Par Michael Pierce, candidat au doctorat, auteur de Motes and Beams: A Neo-Jungian Theory of Personality

David Keirsey les a surnommés les « Fournisseurs », et j’ai aussi entendu « soignant » et « soutien ». En général, le stéréotype ESFJ est celui d’une poule couveuse ; plus bruyante et plus expressive que l’ISFJ, et donc sans aucun mystère à leur sujet. Selon le stéréotype, ils sont les abeilles ouvrières bourgeoises toujours souriantes prenant le thé exactement à deux heures sur des napperons en dentelle, versé de pots en porcelaine élégants décorés de fleurs. S’ils n’ont pas de telles belles choses, ils feront de leur mieux pour prétendre, et s’ils ont des choses encore plus fines, une caractéristique rédemptrice qui leur est accordée est leur philanthropie et leur générosité. J’ai l’intention de leur accorder bien plus que cela.

Pour commencer, décomposons ce qui constitue l’ESFJ fonctionnellement.

Ils sont d’un type Judging, ce qui signifie qu’ils préfèrent le judging extraverti et la perception introvertie. Cela signifie qu’ils basent leurs critères de jugement sur des informations objectives, extérieures, tout en observant simplement et en absorbant leurs informations et expériences subjectives. On pourrait dire qu’ils sont plus agressifs envers le monde extérieur et plus réceptifs envers leur expérience intérieure.

Leur façon préférée de faire cela est par le feeling extraverti et la sensation introvertie. Le feeling extraverti est accommodant. Il s’adapte aux valeurs comprises objectivement, devenant ce qui est approprié, harmonieux ou désirable pour une situation donnée. Pendant ce temps, la sensation introvertie perçoit la réalité telle qu’elle est, mais investit ses perceptions de subjectivité et rappelle ces souvenirs subjectifs dans des situations similaires. C’est de l’enregistrement, ou si vous voulez ; du catalogage ou du rappel.

Troisièmement, ils sont très similaires à l’ISFJ : Tous deux préfèrent Fe et Si. L’ESFJ, cependant, préfère Fe plus que Si. Néanmoins, ils sont en un certain sens le même type, ou du moins des types sœurs. J’aime personnellement appeler les types SFJ les « Gardiens », parce qu’ils examinent minutieusement la réalité et la comparent avec toutes les expériences passées qu’ils ont collectées dans leur base de données, puis décident comment le mieux harmoniser avec ou subvenir à ou protéger une situation. Bien sûr, « Gardien » n’est qu’un surnom pour m’aider à me souvenir de la nature SFJ, et ne signifie pas que les SFJ sont nécessairement intéressés par la garde au sens où nous y pensons normalement.

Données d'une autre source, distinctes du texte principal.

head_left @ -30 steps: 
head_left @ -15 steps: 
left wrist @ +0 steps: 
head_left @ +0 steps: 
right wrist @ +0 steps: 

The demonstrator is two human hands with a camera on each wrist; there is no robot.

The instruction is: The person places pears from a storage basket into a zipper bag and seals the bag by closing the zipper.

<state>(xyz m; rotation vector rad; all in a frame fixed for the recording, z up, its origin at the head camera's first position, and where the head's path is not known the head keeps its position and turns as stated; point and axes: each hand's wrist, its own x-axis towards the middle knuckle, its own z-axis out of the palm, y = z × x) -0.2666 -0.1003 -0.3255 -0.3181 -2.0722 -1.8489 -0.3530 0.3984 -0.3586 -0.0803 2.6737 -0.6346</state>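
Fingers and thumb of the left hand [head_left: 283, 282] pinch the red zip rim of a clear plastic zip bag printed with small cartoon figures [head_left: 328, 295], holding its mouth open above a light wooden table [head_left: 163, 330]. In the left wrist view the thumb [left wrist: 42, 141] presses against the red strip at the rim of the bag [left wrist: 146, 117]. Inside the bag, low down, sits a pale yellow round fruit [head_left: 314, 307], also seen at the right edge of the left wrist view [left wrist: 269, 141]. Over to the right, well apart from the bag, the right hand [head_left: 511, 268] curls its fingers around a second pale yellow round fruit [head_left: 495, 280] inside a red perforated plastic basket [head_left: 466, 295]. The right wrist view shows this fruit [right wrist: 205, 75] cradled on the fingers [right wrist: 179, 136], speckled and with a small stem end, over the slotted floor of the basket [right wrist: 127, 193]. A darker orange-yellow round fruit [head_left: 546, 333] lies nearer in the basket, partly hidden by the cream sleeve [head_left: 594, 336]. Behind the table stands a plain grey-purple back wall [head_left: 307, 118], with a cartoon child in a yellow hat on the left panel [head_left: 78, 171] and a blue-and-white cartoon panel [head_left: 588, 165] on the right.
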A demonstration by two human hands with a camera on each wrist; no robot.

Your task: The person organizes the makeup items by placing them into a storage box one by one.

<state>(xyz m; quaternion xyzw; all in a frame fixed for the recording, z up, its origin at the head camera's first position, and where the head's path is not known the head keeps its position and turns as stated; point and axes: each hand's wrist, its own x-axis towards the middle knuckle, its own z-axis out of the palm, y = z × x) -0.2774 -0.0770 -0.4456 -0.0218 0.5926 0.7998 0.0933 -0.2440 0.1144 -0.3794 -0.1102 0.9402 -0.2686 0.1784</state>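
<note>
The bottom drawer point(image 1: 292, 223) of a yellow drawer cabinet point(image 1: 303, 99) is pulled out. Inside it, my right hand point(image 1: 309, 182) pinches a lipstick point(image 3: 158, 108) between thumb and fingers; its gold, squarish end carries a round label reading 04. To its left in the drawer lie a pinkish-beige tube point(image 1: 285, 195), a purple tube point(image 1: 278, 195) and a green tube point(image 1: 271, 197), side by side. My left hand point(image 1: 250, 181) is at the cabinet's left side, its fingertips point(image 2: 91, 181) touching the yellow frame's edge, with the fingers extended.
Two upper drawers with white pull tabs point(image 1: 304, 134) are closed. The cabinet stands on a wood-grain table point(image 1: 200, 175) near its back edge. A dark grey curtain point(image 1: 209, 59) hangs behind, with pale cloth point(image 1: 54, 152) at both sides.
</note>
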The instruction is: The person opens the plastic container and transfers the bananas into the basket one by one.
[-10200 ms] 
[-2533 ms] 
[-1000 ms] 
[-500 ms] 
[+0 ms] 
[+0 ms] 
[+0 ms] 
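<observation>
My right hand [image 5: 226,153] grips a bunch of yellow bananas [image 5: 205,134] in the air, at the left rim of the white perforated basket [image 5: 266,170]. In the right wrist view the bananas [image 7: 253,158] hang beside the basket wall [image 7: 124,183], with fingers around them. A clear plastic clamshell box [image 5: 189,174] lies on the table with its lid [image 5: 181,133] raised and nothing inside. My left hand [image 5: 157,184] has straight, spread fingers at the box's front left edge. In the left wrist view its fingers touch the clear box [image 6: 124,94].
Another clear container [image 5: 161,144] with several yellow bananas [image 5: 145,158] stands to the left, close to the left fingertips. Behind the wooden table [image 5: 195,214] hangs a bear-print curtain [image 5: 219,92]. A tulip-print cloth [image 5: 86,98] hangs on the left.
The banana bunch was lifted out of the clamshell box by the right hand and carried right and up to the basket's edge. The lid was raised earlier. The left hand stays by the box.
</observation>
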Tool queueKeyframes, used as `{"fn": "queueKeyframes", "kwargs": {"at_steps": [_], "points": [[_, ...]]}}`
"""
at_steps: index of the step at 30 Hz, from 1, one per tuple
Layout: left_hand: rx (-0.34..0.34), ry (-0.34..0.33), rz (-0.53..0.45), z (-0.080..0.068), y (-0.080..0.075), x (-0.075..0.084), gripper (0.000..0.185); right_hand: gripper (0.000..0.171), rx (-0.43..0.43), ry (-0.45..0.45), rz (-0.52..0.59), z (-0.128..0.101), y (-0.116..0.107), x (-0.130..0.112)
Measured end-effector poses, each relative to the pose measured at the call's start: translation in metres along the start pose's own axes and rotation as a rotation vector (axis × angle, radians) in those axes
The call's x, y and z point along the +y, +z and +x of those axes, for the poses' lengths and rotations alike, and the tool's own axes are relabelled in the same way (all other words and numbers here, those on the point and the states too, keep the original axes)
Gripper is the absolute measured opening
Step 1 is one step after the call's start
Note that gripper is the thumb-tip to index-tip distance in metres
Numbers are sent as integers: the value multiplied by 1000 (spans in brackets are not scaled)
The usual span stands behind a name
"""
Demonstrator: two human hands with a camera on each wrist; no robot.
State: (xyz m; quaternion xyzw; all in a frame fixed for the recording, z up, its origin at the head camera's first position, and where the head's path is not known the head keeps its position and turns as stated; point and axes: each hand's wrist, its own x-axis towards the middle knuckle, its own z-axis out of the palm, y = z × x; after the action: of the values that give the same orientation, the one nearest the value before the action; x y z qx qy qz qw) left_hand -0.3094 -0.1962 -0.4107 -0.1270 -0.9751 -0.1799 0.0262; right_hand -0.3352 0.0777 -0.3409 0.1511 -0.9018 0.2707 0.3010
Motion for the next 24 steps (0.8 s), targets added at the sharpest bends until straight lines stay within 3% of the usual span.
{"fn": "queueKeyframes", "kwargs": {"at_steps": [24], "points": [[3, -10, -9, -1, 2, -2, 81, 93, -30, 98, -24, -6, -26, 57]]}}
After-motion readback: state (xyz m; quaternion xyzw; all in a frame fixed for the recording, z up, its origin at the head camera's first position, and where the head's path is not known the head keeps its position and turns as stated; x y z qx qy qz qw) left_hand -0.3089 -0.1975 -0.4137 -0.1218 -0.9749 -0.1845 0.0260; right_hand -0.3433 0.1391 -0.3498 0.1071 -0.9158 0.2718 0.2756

L’ESFJ, donc, est un « Gardien » pour qui l’accommodement des autres est plus important que leurs perceptions subjectives. Ils sont principalement concernés par l’harmonisation appropriée aux normes objectives de sentiment.

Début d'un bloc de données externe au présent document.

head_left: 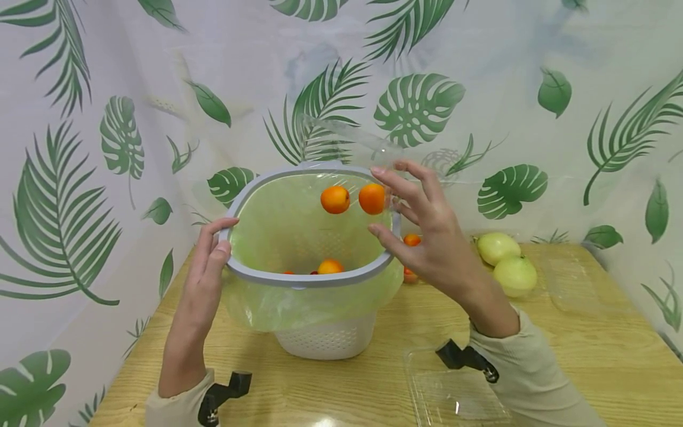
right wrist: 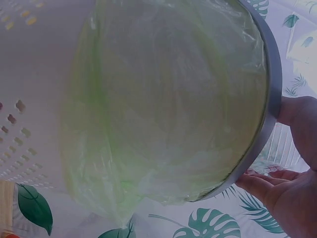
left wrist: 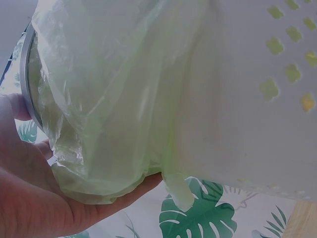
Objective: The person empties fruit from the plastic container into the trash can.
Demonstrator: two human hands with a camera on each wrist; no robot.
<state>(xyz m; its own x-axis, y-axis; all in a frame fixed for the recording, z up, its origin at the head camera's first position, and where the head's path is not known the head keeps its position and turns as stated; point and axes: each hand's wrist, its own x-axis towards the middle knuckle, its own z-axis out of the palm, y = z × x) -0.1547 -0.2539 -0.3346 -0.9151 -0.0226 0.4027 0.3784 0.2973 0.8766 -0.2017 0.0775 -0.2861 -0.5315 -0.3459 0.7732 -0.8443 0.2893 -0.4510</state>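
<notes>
While the left hand [head_left: 210, 255] grips the basket rim [head_left: 304, 279], the right hand [head_left: 427, 231] hangs spread beside 2 oranges [head_left: 335, 199].

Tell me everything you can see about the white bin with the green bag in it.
The bin is white perforated plastic with a grey rim ring and a thin translucent green bag folded over the rim, hanging outside. It stands tilted on the wooden table. The left hand holds the rim's left edge; the right hand is at its right edge. Two orange fruits are in mid-air at its mouth, more lie inside.
</notes>
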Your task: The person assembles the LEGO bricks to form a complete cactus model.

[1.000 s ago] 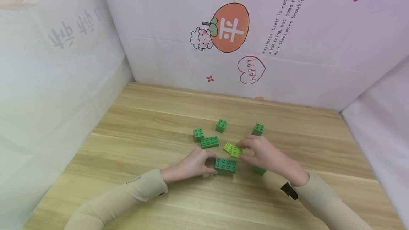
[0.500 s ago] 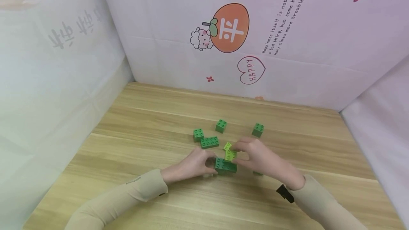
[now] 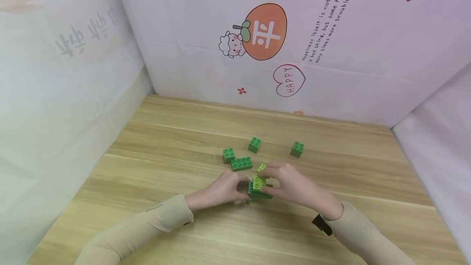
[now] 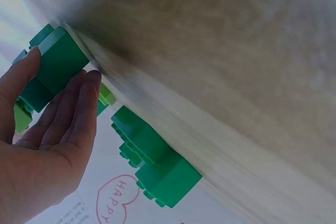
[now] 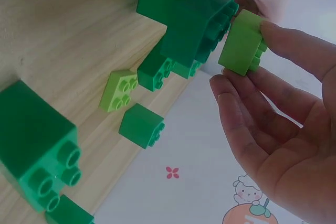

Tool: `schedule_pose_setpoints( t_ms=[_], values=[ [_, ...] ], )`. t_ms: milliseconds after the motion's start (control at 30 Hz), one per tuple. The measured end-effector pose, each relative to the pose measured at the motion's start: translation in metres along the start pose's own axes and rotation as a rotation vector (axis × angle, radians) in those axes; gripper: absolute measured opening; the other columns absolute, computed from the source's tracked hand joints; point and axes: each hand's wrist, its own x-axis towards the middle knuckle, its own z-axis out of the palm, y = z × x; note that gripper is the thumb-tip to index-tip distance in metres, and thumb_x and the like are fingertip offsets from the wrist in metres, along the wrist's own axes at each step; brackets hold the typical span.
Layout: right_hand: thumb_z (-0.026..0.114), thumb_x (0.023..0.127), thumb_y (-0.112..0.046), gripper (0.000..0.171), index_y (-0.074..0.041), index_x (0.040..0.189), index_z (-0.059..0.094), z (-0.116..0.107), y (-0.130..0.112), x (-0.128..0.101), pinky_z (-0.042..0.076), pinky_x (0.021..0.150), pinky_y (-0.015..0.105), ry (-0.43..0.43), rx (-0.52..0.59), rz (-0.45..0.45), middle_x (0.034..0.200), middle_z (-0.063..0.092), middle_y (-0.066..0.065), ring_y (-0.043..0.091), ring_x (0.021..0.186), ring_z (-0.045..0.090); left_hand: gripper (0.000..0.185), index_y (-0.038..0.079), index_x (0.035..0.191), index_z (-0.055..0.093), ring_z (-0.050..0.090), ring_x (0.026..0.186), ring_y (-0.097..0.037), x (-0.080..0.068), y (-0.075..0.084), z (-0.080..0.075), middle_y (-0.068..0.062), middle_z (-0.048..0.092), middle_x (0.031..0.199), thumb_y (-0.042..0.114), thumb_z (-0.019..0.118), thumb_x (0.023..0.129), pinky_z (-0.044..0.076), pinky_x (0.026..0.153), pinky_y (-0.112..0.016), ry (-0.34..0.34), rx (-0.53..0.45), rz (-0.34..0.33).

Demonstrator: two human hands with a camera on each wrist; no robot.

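Observation:
My left hand (image 3: 229,187) grips the left end of a dark green toy building block (image 3: 260,196), thumb on one side and fingers on the other. Its top carries studs, and in the left wrist view a seam runs across the green block (image 4: 56,65). My right hand (image 3: 290,184) pinches a lime green brick (image 5: 241,43) between thumb and fingertips. That brick is close over the studs of the dark green block (image 5: 184,19), its own studs facing away. Just behind, a second lime brick (image 3: 261,167) lies on the table, partly covered by the right hand in the head view.
Beyond the hands on the wooden table (image 3: 176,134) lie an eight-stud green brick (image 3: 241,164) and small four-stud green bricks (image 3: 254,145), one touching its left end. Another green brick (image 3: 297,149) stands farther right. White printed cloth (image 3: 206,68) walls off the back and sides.
My right hand has lifted the lime brick from beside the other lime one and carried it left and nearer, over the dark green block. The left hand has stayed in place.

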Motion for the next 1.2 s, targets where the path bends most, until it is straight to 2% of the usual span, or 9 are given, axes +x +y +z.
schedule_pose_setpoints(
  t_ms=[300, 633, 867, 1200],
  values=[
    [0.074, 0.078, -0.018, 0.029, -0.009, 0.105, 0.068, 0.003, 0.0, 0.002, 0.058, 0.068, 0.022, -0.017, 0.036, -0.027, 0.097, 0.069, 0.001, 0.011, 0.082, 0.066, 0.036, 0.013, 0.106, 0.068, 0.065, 0.086, -0.003, 0.001, -0.001, 0.001, 0.002, 0.072, 0.103, 0.026, 0.078, 0.074, 0.051, 0.075, -0.012, -0.012, -0.011, -0.006],
    [0.075, 0.078, -0.019, 0.026, -0.01, 0.102, 0.069, 0.006, -0.002, 0.004, 0.057, 0.069, 0.022, -0.012, 0.041, -0.043, 0.093, 0.068, -0.002, 0.007, 0.08, 0.063, 0.033, 0.013, 0.104, 0.069, 0.058, 0.071, -0.005, 0.002, -0.002, 0.002, 0.003, 0.072, 0.097, 0.026, 0.078, 0.075, 0.043, 0.058, -0.009, -0.016, -0.008, -0.013],
    [0.075, 0.078, -0.019, 0.026, -0.011, 0.101, 0.07, 0.009, -0.002, 0.003, 0.057, 0.068, 0.022, 0.013, 0.03, -0.039, 0.093, 0.068, -0.002, 0.006, 0.08, 0.063, 0.033, 0.013, 0.104, 0.068, 0.057, 0.07, -0.005, 0.002, -0.002, 0.001, 0.002, 0.072, 0.098, 0.025, 0.078, 0.075, 0.043, 0.058, -0.009, -0.018, -0.008, -0.014],
    [0.078, 0.075, -0.02, 0.028, -0.01, 0.1, 0.071, 0.014, -0.004, 0.004, 0.057, 0.068, 0.021, 0.06, 0.016, -0.016, 0.092, 0.069, -0.001, 0.008, 0.081, 0.064, 0.034, 0.013, 0.104, 0.068, 0.061, 0.075, -0.003, 0.002, 0.0, 0.0, 0.0, 0.072, 0.101, 0.024, 0.079, 0.074, 0.047, 0.065, -0.009, -0.019, -0.007, -0.018]
  ],
)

Le mot que j’aime utiliser pour me souvenir de la nature de l’ESFJ est « Coopération ». Ce mot peut ne pas sembler plus impressionnant que le stéréotype : La coopération est souvent pensée comme « ne pas faire de vagues », ce qui ne fait pas une personnalité intéressante. Cependant, c’est une sursimplification dans le cas de l’ESFJ ; ils ont un grand potentiel pour obtenir la coopération des autres, ou l’éliciter entre deux parties autrement étrangères l’une à l’autre, et ainsi utiliser leur don comme un outil pour rassembler les gens, ou même les convoquer en une force qui peut travailler comme une seule unité puissante. Au moins, c’est ainsi que les ESFJ semblent résoudre les problèmes : En encourageant la coopération entre les parties, en aidant les gens à reconnaître leurs similarités et intérêts communs, et en les incitant à devenir de plus en plus une vraie famille humaine ; une seule totalité unie qui peut accomplir n’importe quoi. L’ESFJ peut être très bon dans ce type de persuasion.

Pour commencer, l’ESFJ est déjà bien accordé aux évaluations objectives – en d’autres termes, à ce qui est généralement considéré comme précieux, normal, approprié ou réconfortant dans divers contextes. L’ESFJ, préférant Fe à toute autre fonction, est particulièrement bon pour « s’intégrer », maniant le langage et les coutumes connus d’une manière qui est plaisante et familière aux autres. Étant donné qu’ils sont bons à cela, l’ESFJ peut être une personne très agréable à fréquenter, très gentille et courtoise, amicale, indulgente, généreuse, et peut-être avant tout, facile à parler, dans le sens qu’ils veulent vous écouter, ont une réelle préoccupation pour vous, et s’assureront que vous sachiez que c’est le cas. Si quoi que ce soit, le Fe de l’ESFJ les pousse à se donner pour les autres, ou au moins à résonner profondément avec ce sentiment. L’ESFJ, comme l’ISFJ, tend à être orienté service. Les autres personnalités sont tout à fait prêtes à aider, mais cela est particulièrement présent dans les types SFJ parce que leur Fe est combiné avec Si.

Je pense qu’une bonne façon de regarder Si est comme une sensibilité aux impressions de l’environnement, plutôt comme une plaque photographique sensible (comme Emma Jung l’a décrit – éd.), ou les vibrations le long d’une toile d’araignée. Cette toile est ancrée et focalisée sur les choses telles qu’elles sont, et non telles qu’elles pourraient être, ce qui tend à donner aux types Si une perspective terre-à-terre, pratique. Dans tous les cas, l’ESFJ démontre une certaine attitude ancrée qui peut être très utile et stabilisante.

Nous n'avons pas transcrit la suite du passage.